What is required: For the material that follows, return exactly the lines from the one with "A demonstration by" through the one with "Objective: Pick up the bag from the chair", both ends included.

_ _ _

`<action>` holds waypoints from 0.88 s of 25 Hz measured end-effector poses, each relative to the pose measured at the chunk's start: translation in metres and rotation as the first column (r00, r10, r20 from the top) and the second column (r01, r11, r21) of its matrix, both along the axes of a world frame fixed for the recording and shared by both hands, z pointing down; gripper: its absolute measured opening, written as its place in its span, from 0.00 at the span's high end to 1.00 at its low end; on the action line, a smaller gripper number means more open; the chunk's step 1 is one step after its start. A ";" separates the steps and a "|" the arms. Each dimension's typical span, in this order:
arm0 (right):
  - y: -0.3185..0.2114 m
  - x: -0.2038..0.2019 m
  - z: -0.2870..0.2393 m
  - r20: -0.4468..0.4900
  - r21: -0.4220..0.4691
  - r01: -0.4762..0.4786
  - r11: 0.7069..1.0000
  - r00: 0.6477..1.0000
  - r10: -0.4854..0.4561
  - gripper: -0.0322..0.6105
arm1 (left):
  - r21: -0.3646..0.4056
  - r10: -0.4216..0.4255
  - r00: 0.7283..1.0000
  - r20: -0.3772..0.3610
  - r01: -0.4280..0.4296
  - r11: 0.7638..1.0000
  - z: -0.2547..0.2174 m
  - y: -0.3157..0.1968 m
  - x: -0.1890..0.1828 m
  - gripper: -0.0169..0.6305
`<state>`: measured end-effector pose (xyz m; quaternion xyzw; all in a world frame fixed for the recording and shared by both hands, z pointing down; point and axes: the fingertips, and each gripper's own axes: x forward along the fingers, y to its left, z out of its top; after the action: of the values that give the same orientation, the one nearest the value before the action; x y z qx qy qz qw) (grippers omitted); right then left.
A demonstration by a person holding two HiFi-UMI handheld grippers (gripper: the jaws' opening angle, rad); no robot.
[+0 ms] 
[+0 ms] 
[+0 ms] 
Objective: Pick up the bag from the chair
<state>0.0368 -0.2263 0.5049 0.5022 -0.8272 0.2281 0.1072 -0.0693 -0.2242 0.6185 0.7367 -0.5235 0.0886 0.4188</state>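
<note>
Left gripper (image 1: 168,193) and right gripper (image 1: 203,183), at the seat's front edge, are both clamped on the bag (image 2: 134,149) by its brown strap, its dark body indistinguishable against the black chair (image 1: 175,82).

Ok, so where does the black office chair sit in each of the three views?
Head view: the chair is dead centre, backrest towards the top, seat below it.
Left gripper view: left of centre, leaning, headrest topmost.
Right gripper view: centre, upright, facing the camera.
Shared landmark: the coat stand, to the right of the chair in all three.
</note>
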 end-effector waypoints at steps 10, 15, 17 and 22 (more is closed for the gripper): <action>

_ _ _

Response below:
A demonstration by a person holding two HiFi-UMI handheld grippers (gripper: the jaws' opening angle, rad); no robot.
[+0 ms] 
[+0 ms] 
[+0 ms] 
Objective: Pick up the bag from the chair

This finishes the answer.